Armored vehicles accompany platoons dispatched to make sure streets and alleys are made safe enough for the returning residents who have been displaced by the four-and-a-half month armed conflict that has all but decimated more than half of the city’s structures and edifices.
There are three more buildings to clear and some hostages, used as human shields, to liberate.
The endgame skirmishes included the extrication of soldiers pinned down in one building by the residual firefights. The rescue operation was backed up by an armored cavalry assault vehicle with troops raining cover fire on the enemy to facilitate the extraction.
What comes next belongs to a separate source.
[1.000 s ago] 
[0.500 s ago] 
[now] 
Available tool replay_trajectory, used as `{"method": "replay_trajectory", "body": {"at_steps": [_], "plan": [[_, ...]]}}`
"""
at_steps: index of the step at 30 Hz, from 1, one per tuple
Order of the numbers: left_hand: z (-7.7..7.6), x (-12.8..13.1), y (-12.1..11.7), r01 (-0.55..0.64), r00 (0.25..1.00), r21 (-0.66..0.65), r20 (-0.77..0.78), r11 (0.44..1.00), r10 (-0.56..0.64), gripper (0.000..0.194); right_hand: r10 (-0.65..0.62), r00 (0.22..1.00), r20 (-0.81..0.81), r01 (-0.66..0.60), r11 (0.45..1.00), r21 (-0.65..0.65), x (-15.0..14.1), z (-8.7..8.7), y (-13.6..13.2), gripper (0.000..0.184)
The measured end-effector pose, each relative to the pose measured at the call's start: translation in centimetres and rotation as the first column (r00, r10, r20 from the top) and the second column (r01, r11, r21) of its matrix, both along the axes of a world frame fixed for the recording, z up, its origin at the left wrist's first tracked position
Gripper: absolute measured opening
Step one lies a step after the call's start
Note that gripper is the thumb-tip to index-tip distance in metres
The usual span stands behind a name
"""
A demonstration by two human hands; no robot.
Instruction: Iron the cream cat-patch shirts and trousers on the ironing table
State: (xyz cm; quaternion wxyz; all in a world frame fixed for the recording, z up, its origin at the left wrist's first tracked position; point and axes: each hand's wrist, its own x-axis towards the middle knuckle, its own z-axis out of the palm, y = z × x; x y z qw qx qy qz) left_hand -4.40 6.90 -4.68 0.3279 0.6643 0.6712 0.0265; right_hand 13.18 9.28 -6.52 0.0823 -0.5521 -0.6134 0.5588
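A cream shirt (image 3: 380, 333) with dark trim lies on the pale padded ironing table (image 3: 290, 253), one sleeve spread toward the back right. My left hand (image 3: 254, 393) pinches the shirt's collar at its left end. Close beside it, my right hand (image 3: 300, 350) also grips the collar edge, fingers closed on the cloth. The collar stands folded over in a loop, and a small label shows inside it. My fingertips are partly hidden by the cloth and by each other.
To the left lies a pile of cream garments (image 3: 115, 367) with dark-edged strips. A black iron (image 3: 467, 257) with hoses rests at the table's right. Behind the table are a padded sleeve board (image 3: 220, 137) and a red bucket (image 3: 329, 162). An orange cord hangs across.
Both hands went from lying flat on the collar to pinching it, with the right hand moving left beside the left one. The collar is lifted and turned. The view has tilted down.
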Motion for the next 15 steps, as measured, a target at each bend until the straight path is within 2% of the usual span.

As the tide of the Battle of Marawi turned in favor of the government, the Armed Forces of the Philippines (AFP) took calibrated moves to rotate out the fighting men and start flying them away from the battle zone and back to their mother units. The plan is to retain just six battalions in Marawi.
Among the first to leave the theater was 1st Infantry Battalion of the Philippine Army 2nd Infantry Division, which had lost one comrade to death and 13 others to battle wounds. They arrived at Villamor Air Base to jubilant cheers and emotional reunions with their families.
Col. Christopher Tampus, Commanding Officer of the 1st IB, said: “We are elated, we are sad, to be returning to our mother unit, the 2nd Infantry Brigade, based in Tanay, Rizal. Because we still have our brother soldiers left in Marawi.”
Western Mindanao Command’s (WESTMINCOM) Lt. Gen. Carlito Galvez, at the departure ceremony, said, “let’s maintain the highest dignity of a soldier. Always remember that our oath is to serve the people and to maintain the integrity of our country.”